Description of the task: You are asked to reproduce the listing exactly and to omit its pictures.

________________

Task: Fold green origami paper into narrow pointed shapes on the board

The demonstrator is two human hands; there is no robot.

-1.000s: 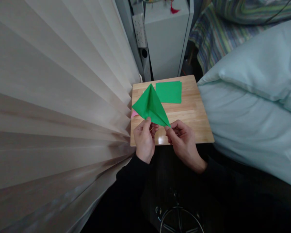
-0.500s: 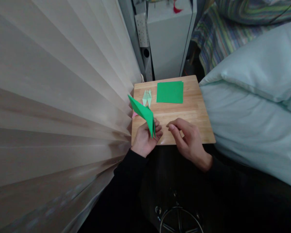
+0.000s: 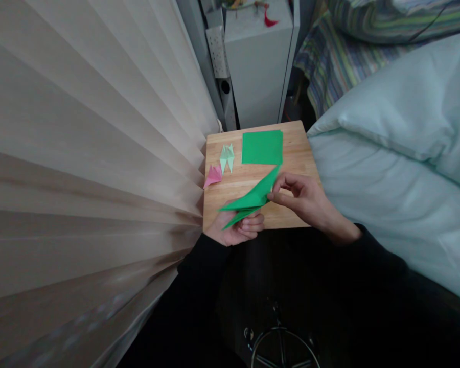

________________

Written solution:
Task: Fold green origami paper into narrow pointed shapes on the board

The demonstrator is two human hands; there is no robot.

-1.000s: 
-0.500s: 
+0.000s: 

That wraps up the exercise.